TASK BRIEF. Would you give the listing again exactly as written, minus its pictures?

DATA SHOWN.
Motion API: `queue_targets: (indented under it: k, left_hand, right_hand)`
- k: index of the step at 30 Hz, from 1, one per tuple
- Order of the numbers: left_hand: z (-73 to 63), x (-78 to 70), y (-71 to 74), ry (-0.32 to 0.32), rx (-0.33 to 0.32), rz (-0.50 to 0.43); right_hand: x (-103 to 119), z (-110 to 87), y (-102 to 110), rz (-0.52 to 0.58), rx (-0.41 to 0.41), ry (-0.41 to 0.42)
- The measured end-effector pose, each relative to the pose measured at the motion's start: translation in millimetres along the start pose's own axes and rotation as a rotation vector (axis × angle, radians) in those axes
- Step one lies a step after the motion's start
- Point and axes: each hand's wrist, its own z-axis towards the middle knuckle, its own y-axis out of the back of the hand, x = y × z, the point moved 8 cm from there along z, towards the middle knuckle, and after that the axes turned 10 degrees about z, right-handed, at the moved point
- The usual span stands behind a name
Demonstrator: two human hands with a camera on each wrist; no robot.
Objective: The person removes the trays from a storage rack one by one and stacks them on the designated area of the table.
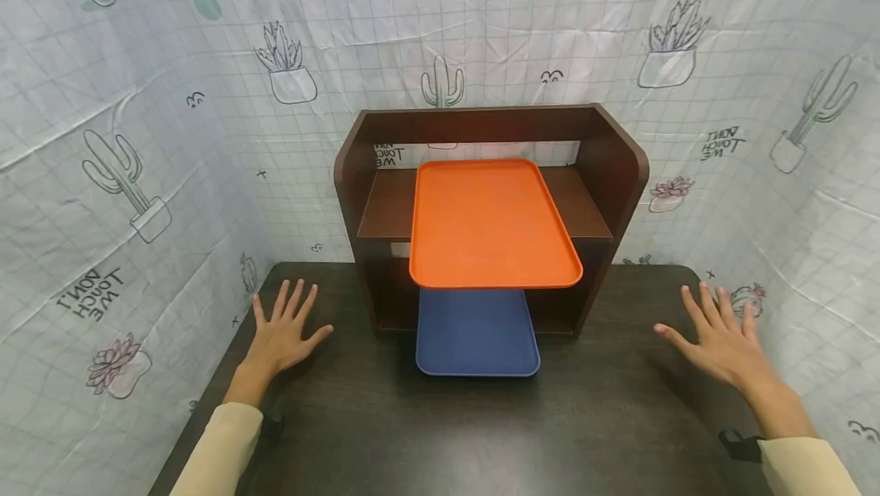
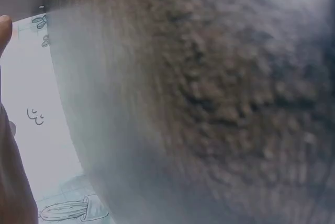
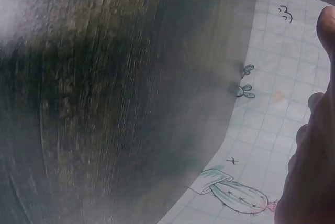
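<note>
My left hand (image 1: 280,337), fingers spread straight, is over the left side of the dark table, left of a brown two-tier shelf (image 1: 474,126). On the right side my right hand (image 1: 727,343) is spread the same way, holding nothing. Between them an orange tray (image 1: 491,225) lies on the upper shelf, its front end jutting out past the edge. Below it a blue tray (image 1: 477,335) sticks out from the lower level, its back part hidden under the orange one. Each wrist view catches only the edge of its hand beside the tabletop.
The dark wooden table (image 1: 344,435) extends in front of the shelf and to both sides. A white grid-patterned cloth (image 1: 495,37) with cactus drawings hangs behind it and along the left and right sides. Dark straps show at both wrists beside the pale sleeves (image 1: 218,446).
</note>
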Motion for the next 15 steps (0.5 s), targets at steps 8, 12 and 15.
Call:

SOLVED PROBLEM.
Motion API: `queue_targets: (indented under it: k, left_hand, right_hand)`
- k: index of the step at 30 Hz, from 1, one per tuple
- Order of the numbers: left_hand: z (-73 to 63), x (-78 to 70), y (-71 to 74), ry (-0.32 to 0.32), rx (-0.33 to 0.32), rz (-0.50 to 0.43); right_hand: x (-103 to 119), z (-110 to 87), y (-102 to 110), rz (-0.52 to 0.58), rx (-0.41 to 0.41), ry (-0.41 to 0.42)
- The measured end-effector pose, each relative to the pose measured at the motion's start: translation in millimetres along the start pose's own axes and rotation as a rotation vector (axis × angle, radians) in those axes
- Step one lies a step after the motion's start
- Point and axes: each hand's wrist, its own z-axis towards the middle knuckle, its own y-axis out of the back of the hand, x = y × z, the point moved 8 cm from there along z, towards the middle knuckle, and after that the axes turned 10 degrees about z, right-handed, at the moved point
- The usual span stands behind a name
Demonstrator: two human hands with a camera on each wrist; no robot.
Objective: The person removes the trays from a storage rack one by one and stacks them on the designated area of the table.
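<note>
My left hand (image 1: 280,337), fingers spread straight, is over the left side of the dark table, left of a brown two-tier shelf (image 1: 474,126). On the right side my right hand (image 1: 727,343) is spread the same way, holding nothing. Between them an orange tray (image 1: 491,225) lies on the upper shelf, its front end jutting out past the edge. Below it a blue tray (image 1: 477,335) sticks out from the lower level, its back part hidden under the orange one. Each wrist view catches only the edge of its hand beside the tabletop.
The dark wooden table (image 1: 344,435) extends in front of the shelf and to both sides. A white grid-patterned cloth (image 1: 495,37) with cactus drawings hangs behind it and along the left and right sides. Dark straps show at both wrists beside the pale sleeves (image 1: 218,446).
</note>
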Motion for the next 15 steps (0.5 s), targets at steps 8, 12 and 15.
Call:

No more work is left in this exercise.